Where is the Global Economy leading us?

Posted By Waylee George | 02:27pm |

In many ways the United States today is experiencing a global transition that mirrors the regional transition the country experienced in the 1960s. Then, parts of the Northeast and Midwest were able to adapt and reinvent their economic bases around higher value-added goods and services. For example, over the course of several decades, the Boston region shifted out of textiles, leather and routine metalworking into higher wage defense, electronics and financial services industries. For a variety of reasons, other regions, like upstate New York and parts of Pennsylvania, could never fully make this shift, and as a result, suffered relatively slow economic growth. As economic transformation once again leads to a dramatic expansion in the effective size of the economy – this time on a global scale – the key question is which path the United States will follow: that of Boston or upstate New York?

The former implies moving aggressively into next-generation industries, including advanced IT, robotics, nanotechnology, biotechnology, and high-level business services, while at the same time maintaining a smaller share of highly efficient and competitive traditional industries. The latter implies sticking with our existing economic base at the risk of slow overall growth and even slower income growth. The path we follow will depend, in part, on the strategies that states and the federal government adopt, and how aggressively they implement them.

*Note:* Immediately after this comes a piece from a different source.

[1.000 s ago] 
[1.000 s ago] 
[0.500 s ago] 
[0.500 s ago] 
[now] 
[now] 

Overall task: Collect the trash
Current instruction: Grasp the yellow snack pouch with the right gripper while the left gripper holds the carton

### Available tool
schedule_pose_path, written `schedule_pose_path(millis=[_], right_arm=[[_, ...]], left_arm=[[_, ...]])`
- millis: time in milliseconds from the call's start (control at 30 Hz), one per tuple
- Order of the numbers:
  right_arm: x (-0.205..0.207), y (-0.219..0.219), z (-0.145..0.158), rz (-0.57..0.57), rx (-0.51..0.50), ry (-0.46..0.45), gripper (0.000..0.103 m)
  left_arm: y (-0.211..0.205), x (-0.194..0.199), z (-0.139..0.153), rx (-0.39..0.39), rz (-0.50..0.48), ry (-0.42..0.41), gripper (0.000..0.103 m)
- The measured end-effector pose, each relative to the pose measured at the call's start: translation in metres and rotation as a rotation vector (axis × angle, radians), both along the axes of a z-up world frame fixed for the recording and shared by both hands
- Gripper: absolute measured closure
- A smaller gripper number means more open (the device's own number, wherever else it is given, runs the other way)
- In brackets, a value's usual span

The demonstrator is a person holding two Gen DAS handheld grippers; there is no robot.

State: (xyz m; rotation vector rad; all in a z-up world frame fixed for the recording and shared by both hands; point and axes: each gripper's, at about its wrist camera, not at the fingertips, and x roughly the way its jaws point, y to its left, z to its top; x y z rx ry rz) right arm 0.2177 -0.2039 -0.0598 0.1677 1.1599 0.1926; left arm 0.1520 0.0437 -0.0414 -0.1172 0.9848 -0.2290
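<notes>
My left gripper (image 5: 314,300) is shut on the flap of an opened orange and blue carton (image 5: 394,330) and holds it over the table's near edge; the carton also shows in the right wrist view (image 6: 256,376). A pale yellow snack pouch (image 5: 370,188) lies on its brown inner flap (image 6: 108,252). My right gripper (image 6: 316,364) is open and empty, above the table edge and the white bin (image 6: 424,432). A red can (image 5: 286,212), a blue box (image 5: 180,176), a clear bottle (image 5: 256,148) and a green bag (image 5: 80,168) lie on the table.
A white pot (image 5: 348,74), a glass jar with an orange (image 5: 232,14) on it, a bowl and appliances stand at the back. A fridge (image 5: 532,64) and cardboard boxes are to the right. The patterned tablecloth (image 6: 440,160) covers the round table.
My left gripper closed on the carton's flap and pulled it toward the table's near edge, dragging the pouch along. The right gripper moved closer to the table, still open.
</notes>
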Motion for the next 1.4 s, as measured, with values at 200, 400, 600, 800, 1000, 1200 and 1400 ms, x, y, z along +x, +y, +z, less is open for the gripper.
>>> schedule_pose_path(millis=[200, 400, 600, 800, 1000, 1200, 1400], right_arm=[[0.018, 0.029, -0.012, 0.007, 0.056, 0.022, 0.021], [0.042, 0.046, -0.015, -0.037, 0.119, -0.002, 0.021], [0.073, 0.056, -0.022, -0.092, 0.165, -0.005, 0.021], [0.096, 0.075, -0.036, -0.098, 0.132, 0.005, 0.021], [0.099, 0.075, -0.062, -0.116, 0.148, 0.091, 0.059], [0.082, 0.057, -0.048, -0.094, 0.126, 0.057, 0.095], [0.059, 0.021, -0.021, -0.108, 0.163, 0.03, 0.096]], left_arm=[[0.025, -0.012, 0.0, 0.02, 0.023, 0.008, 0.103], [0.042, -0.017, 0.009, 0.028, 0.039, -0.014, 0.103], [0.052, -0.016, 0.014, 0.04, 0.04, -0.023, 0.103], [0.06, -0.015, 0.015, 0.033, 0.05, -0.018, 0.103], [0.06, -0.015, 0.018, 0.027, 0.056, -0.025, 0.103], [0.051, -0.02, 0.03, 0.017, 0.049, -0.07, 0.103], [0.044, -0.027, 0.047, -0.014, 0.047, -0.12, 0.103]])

THE 2007 STATE NEW ECONOMY INDEX report issued by the Information Technology and Innovation Foundation outlined a progressive, innovation-oriented public policy framework designed to foster success in the new global economy. It discussed the nine key strategies that states can adopt and implement.  They are: (1) Align Incentives behind Innovation Economy Fundamentals (2) Co-Invest in an Innovation Infrastructure (3) Co-Invest in the Skills of the Workforce (4) Cultivate Entrepreneurship (5) Support Industry Clusters (6) Reduce Business Costs without Reducing the Standard of Living (7) Boost Productivity (8) Reorganize Economic Development Efforts (9) Enlist Federal Help. 

States that focus their policy efforts in these areas will be well positioned to experience strong growth, particularly in per capita incomes. And that is the true objective. Developing a vibrant New Economy is not an end in itself; it is the means to advance larger, progressive goals: higher incomes, new economic opportunities, more individual choice and freedom, greater dignity and autonomy for working Americans, and stronger communities.